Read it -- in BIG GULPS -- read and move on keep on reading not stopping to read to think but let reading be the lapping thinking thought is reading on


Lines, lapping:

          It is enough Glocester,
to say where it is,
had you also the will to be fine as

          as fine as fins are

                              as firm as

          as firm as a mackerel is
          (fresh out of water)

                              as sure


          as sure as no owner is
          (or he'd be to sea)

                              as vulnerable

          (as vulnerable as I am
          brought home to Main St
          in such negligible company) (MP 24)

The LINE is enlongated by its redoubling turning in on itself. Or is it dense -- repeating its similes as textures? OR is it a schizoid LINE entangled (as a net fishing mackeral fin) pulling in jerks and spasms?

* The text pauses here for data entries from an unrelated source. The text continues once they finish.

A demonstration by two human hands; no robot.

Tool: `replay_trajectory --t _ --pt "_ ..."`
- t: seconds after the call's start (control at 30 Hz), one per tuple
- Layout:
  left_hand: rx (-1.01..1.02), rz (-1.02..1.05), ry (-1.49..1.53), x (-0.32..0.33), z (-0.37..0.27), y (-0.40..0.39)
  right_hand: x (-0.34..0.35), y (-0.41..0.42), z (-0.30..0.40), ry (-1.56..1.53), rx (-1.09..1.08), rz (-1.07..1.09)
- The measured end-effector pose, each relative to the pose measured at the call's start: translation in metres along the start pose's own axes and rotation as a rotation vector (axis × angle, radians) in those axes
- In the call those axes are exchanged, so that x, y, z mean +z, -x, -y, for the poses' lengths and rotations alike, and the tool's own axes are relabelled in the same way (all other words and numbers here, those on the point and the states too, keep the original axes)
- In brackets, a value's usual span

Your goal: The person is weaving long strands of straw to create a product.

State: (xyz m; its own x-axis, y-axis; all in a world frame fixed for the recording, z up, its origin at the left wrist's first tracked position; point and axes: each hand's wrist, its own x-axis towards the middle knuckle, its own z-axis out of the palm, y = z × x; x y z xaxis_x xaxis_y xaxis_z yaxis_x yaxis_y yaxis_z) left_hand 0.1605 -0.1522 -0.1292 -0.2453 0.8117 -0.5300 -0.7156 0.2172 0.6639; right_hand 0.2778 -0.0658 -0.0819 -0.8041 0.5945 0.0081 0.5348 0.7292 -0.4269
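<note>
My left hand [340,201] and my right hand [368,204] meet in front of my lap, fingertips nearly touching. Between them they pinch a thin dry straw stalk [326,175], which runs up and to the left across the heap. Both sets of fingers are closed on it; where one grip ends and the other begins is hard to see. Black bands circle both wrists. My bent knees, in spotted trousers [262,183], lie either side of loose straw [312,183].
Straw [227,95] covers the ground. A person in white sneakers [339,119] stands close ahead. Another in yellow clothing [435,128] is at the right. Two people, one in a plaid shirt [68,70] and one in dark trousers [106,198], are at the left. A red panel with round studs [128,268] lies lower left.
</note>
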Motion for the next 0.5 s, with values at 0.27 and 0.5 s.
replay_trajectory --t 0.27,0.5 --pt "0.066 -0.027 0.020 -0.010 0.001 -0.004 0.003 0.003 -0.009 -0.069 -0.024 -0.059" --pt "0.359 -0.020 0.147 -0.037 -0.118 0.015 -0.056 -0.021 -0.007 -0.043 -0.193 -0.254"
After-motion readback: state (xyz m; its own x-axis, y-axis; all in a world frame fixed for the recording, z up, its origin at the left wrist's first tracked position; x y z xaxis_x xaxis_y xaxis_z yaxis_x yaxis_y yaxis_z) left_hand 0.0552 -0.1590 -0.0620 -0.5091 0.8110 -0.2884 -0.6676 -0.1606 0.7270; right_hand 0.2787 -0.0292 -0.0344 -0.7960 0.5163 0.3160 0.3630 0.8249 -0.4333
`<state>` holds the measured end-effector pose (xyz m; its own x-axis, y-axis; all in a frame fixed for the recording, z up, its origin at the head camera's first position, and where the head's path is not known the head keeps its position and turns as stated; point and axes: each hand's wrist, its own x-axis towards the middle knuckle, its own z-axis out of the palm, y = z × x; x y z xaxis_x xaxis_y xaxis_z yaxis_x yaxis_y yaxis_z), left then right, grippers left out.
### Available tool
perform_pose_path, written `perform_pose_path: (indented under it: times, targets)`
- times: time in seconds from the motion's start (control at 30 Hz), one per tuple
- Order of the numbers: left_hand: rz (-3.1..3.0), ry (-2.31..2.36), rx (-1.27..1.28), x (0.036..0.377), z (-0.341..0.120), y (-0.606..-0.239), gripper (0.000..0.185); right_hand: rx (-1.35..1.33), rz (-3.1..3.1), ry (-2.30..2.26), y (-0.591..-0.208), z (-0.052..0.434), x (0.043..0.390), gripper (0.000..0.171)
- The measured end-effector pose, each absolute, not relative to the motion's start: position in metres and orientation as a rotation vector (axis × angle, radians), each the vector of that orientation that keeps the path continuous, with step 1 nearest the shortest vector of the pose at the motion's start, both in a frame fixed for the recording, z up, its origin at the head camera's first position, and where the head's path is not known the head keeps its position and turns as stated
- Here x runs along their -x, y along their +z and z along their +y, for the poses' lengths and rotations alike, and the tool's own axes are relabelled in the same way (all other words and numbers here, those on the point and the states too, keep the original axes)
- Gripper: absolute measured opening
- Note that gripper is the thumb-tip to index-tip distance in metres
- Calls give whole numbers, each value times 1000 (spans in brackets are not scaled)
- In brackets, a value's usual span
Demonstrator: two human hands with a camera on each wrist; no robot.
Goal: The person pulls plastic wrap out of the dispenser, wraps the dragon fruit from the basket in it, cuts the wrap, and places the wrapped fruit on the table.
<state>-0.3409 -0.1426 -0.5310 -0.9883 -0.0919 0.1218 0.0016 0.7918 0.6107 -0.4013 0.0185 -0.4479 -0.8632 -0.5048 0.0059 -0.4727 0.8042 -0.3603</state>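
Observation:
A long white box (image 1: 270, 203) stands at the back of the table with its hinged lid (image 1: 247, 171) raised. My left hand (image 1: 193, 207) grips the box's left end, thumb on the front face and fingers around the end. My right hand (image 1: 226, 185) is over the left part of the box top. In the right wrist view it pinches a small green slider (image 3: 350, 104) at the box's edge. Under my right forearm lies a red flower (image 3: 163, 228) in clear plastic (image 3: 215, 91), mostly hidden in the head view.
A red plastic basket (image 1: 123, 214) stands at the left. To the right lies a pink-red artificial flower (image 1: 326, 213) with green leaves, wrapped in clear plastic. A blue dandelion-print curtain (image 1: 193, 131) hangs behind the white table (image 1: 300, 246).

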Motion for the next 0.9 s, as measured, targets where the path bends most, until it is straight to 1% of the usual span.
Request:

"(W)hat I want to emphasize here, by this emphasis on the typewriter as the personal and instantaneous recorder to the poet's work, is the already projective nature of verse as the sons of Pound and Williams are practicing it. Already they are composing as though verse was to have the reading its writing involved, as though not the eye but the ear was to be its measurer, as though the intervals of its composition could be so carefully put down as to be precisely the intervals of its registration." (Olson, Projective Verse)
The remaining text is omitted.